In later life he went on to become 2nd engineer in ISER and chief in the TRANQUIL. On one occasion, after getting the sack from ISER, the shore engineer (Sam Butler) had to call him out and reinstate him as no-one else could get her to fire up.
Fred recalls that, as chief, his father was not a man to allow his fireman to sleep at the Fisherman’s Mission, instead he brought them home where they slept with Fred and his brother Tom. Joe Rice, who was to hold Fleetwood’s record for being a drunk, disorderly and disobedient seaman, was his favourite.
At the outbreak of war, Fred’s father volunteered for the Navy and was accepted immediately and became chief of the minesweeping Lowestoft drifter Mar’e. Later, until his passing, he was on board HATSUSE. Fred still remembers the painful memories generated by fishing with her off St. Kilda.
Brother Joey also went to sea and, at 15, became a fireman. At one time he fired one of Fleetwood’s largest trawlers, ST. LOMAN. Looking for an easier life he joined the RN in 1937 and served until 1949 as second engineer and chief, ending with oil rig support vessels until he died in 1976. His last trawler was BOSTON KESTREL.
Brother Tom sailed as brassie on ISER at 14 years old in 1935. After committing the cardinal sin of hitting the skipper (Beck Newton) for swearing at him, his fishing career was over, for a time at least. After this incident he cooled his heels for a while on the Fleetwood to Llandudno paddle steamer ATLANTA. In 1938 he joined the navy as a boy seaman and served in cruisers and destroyers both in the home and Mediterranean fleets. Both Tom and Joey were on the cruiser PHOEBE which was hit at Crete. Tom went on to the destroyer LANCE which was bombed and sunk at Malta. As if that weren’t enough, he was on WARSPITE when she was damaged at the Salerno and Anzio. He was still aboard when she was hit on D-Day.
The end of the war saw Tom off to the Med once more, this time with the Naval Police in Taranto. His naval career finished on the trawlerSTEEPHOLM in 1947. Returning home he managed to get back into fishing as a fireman, mostly in the ‘Duck’ boats where he gained the reputation as one of Fleetwood’s cleanest firemen.
His fishing days ended as second engineer and chief, sailing for Wyre Trawlers and Hewetts, indeed, he was in ELLA HEWETT when she was struck the wreck of the torpedoed WW1 cruiser HMS DRAKE, and sank in Church Bay, Rathlin. As with many Fleetwood fishermen, the cod wars forced him into oil rig support work. Tom passed away in 1991 after a short illness.
Fred remembers asking Tom why, after 8 years in the navy as a seaman, he wanted to go as a fireman. His reply was that -…it’s too bloody cold on deck-. Yet, at Iceland aboard WYRE GENERAL, he would take the trouble to cross the foredeck to the foc’sle to bring Fred a pot of tea at hauling time. He also taught Fred the ‘rules of the road’ as well as how to splice wire and rope, in the engine room of WYRE GENERAL.
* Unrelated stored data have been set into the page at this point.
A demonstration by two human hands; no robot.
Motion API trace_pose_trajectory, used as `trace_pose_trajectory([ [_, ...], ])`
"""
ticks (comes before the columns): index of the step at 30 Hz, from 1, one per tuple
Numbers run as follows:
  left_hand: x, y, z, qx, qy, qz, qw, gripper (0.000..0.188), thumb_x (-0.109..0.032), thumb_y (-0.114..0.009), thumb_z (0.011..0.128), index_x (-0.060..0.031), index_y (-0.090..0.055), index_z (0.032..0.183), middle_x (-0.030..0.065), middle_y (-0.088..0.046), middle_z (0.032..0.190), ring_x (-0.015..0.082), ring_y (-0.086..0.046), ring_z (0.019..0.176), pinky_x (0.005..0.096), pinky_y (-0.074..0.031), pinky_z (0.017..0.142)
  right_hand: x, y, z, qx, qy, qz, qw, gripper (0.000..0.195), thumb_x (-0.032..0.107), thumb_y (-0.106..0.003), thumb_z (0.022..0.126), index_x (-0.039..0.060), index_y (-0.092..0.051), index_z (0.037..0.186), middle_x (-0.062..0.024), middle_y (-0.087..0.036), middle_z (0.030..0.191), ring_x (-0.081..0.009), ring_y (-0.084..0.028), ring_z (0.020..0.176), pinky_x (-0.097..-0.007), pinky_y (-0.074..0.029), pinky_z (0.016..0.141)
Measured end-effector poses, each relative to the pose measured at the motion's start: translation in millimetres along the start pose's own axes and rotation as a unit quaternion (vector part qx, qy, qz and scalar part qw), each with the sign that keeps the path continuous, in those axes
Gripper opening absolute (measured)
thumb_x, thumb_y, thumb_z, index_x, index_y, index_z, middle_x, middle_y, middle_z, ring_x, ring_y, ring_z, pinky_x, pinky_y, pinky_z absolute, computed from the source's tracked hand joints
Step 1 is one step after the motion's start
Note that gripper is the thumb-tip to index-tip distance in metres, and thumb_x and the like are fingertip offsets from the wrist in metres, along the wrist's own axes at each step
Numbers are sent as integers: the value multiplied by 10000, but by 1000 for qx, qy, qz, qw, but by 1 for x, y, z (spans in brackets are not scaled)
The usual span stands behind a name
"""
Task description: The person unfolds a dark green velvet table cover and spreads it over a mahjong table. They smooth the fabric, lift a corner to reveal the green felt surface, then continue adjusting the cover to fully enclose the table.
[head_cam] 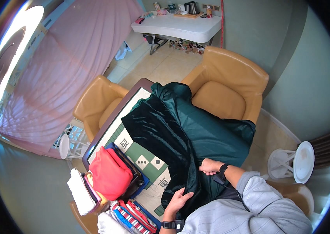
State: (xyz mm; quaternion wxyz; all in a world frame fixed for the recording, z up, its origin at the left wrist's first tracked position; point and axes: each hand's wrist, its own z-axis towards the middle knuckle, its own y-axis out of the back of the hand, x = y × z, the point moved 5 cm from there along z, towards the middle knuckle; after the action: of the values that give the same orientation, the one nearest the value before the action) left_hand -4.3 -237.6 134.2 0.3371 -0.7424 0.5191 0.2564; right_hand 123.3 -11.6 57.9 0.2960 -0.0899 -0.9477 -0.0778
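A large dark green velvet garment or cloth with a smooth, satin-like green side lies spread over a square table with a mahjong-tile pattern. My left hand grips a fold of the velvet near the table's front edge. Farther right, my right hand is closed on the cloth where the velvet meets the smooth side. The cloth's right part hangs over the table's edge. A folded red garment tops a stack at the table's left corner.
Folded striped clothes and a white folded stack sit at the lower left. Tan armchairs stand around the table. White stools are at right and left. A white desk holding a kettle stands at the back.
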Motion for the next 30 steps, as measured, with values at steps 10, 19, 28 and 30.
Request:
trace_pose_trajectory([
  [10, 7, -14, 14, -121, -78, -11, 990, 171, -16, -741, 934, -34, -682, 1094, -31, -683, 969, 67, -600, 861, 242, -493, 779, -13, 3, 17, 16, 6, 105, 994, 617, 505, -408, 1103, 50, -627, 748, -92, -674, 660, -188, -584, 467, -340, -475, 425],
  [19, -24, -50, 6, -162, -63, -10, 985, 237, -59, -729, 1006, 10, -721, 1233, -36, -714, 1052, 62, -603, 915, 244, -510, 847, -10, 11, 22, 14, 29, 280, 960, 989, 844, -308, 1023, -74, -674, 1056, -227, -742, 913, -251, -685, 608, -343, -559, 494],
  [28, -110, -109, 12, -60, -74, -80, 992, 358, -64, -752, 1021, 7, -673, 1363, -94, -641, 1030, 17, -538, 890, 196, -473, 800, 103, 92, 48, -48, 179, 214, 959, 249, 250, -732, 942, 10, -663, 946, -91, -670, 734, -203, -635, 539, -347, -498, 424],
  [30, -117, -118, 11, -16, -61, -107, 992, 386, -47, -753, 1017, 9, -657, 1386, -100, -632, 1044, 13, -537, 899, 192, -470, 805, 125, 109, 56, -71, 172, 184, 965, 369, 263, -749, 941, -59, -652, 1094, -156, -698, 935, -241, -695, 782, -380, -552, 580],
])
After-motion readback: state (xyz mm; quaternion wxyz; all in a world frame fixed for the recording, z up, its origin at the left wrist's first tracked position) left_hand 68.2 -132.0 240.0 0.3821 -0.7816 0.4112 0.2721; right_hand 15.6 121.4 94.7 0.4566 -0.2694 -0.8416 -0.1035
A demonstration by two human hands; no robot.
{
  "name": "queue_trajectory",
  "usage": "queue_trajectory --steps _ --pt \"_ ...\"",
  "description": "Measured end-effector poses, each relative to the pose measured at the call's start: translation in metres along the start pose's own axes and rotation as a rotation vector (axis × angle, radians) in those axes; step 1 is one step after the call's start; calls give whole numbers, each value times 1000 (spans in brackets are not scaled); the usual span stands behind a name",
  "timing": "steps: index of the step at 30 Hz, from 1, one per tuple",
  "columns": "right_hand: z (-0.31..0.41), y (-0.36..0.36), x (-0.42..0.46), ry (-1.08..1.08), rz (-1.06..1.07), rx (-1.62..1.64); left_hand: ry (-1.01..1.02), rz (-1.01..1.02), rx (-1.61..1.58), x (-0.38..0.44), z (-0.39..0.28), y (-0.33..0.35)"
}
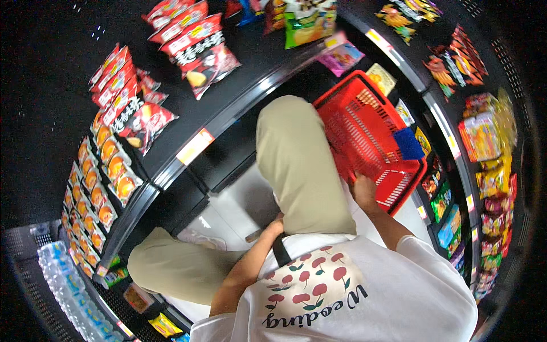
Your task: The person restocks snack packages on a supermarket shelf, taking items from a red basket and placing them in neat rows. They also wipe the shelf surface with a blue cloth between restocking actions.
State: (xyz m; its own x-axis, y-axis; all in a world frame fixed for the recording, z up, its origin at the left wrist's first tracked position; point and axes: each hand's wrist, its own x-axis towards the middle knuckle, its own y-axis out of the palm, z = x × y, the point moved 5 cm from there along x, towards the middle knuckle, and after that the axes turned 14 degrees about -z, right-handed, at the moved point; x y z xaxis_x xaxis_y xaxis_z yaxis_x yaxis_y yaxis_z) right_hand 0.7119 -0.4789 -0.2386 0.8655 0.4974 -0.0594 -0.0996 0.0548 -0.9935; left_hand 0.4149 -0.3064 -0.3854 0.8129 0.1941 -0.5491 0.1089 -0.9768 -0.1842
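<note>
A red plastic shopping basket [363,124] with slotted walls stands tilted in view, beside the right knee. My right hand [363,188] is at its near rim, with the fingers around the red edge or handle; the fingertips are partly hidden. A blue patch [408,143] marks the basket's far side. My left hand [277,224] rests low by the inner right thigh, its fingers mostly hidden by the trouser leg [303,171]. Just below that hand a small brown object [253,236] shows; what it is cannot be told.
Black shelves curve around on both sides. Red bags of chips [205,55] and rows of orange-printed packets [115,166] stand on the left shelf, bottled water [72,290] at lower left. More snack bags [491,184] fill the right shelves. Price-tag rails [256,87] edge the shelves.
</note>
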Motion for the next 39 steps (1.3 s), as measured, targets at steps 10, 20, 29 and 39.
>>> queue_trajectory --steps 10,20,29,39 --pt "-25 25 1 51 -30 -5 86 -286 51 -13 -77 -32" --pt "-2 -7 1 -26 72 169 34 -679 330 -86 -192 -151" --pt "-8 27 9 -179 1 200 49 -1494 957 -299 -299 -282" --pt "3 74 23 -179 -6 244 -493 -1315 365 -368 -186 -356"
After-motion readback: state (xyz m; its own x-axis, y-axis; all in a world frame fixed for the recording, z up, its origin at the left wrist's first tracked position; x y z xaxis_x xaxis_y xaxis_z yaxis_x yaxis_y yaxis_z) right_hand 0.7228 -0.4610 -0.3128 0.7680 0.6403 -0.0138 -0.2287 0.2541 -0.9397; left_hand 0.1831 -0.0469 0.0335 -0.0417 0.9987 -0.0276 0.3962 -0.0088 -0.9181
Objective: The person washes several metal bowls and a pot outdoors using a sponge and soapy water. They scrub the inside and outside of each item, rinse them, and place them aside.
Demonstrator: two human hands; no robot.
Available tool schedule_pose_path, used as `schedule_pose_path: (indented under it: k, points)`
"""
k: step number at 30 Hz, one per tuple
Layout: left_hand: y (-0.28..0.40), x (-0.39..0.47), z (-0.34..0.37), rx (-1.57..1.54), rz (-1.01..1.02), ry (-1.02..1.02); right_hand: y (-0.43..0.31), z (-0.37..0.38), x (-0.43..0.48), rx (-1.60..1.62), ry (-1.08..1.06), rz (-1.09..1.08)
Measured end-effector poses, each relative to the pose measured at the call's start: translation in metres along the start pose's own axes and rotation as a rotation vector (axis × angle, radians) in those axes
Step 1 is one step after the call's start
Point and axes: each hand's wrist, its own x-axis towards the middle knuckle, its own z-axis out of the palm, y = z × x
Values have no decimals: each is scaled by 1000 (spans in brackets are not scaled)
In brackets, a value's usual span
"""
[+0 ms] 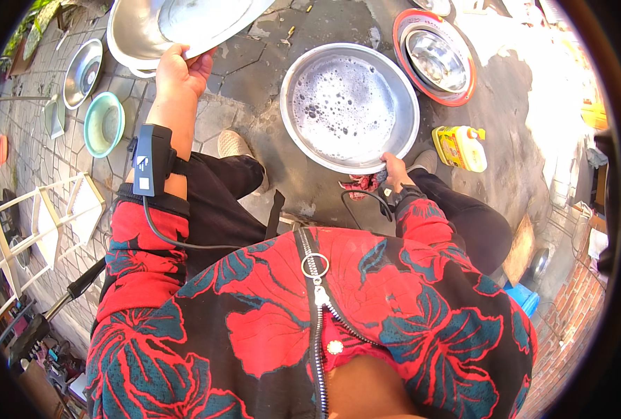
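Note:
At the upper left, my left hand (187,73) grips the rim of a large shiny metal basin (143,31), which is cut off by the picture's top edge. A second pale rim shows just under it. Before me on the ground sits a wide metal basin (288,107) of foamy, bubbly water. My right hand (395,172) holds this basin's near right rim, the thumb lying over the edge. A red patterned cloth (361,185) shows beside the fingers, below the rim; whether the hand also holds it is hidden.
A red-rimmed basin (470,86) with a metal bowl (438,60) inside stands upper right, above a yellow detergent jug (459,148). Leftward are a green basin (103,125), a metal bowl (82,73), a dustpan (54,118) and a pale rack (48,225). My feet flank the foamy basin's near side.

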Motion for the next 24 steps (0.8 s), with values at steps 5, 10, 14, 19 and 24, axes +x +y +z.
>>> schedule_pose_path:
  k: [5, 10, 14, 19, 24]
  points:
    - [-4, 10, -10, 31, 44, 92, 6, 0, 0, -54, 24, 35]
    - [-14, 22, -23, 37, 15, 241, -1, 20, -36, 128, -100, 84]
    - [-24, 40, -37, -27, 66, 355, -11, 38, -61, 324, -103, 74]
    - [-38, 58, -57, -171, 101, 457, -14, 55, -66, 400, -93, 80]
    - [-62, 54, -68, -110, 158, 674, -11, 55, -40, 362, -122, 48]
Fred sailed with Bobby Nash in RED DRAGON and was with him when a sea took out the bridge windows off the Norwegian Coast. Fred also sailed in RED ROSE and is the author of an article that was published in ‘Life In Fleetwood’ in 1992.
Fred Hobbs passed away in 2003.
Fred Hobbs started trawling relatively late in life at the ripe old age of 19 when he left the RN and signed on COTSMUIR as half deckie with Freddie Slapp. At the time the Cotsmuir’s bosun was Freddie’s 16 year old son.
With Fred being familiar with the sea and ships, some ship’s husband’s would have considered that sufficient to sign him on as deckie but Fred’s brother Tom insisted that he “Knew nowt” so he was signed on as half deckie, with the probability that he would make three quarters the second trip and full deckie the third if he was with a good crew who could cover for any shortcomings until he was totally familiar with the job.
Due to bad weather it took a week to get COTSMUIR to sea for the first trip. Everytime the crew turned out the ship’s runner waved them away. Eventually though, and despite the weather, COTSMUIR sailed and Fred was on his way to what he describes as ” A great life with good money”
After one more trip Fred sailed in EASTCOATES, with Jack Wilson, for a trip to St Kilda as full deckie. He was soon of the opinion, though, after having to swap sides due to a busted trawl, that he wasn’t quite ready so he went back as three quarters.
With a few trips under his belt Fred signed on AGNES WICKFIELD with skipper Steve Reader and bosun Tom Ellerby. He recalls that “She was one of only 2 trawlers fitted with sirens so that all Fleetwood knew when old ‘AGGIE’ was around, she sounded like a destroyer”. Tom Ellerby taught Fred a lot and he was signed on as full deckie for his second trip after another deckie had been downgraded.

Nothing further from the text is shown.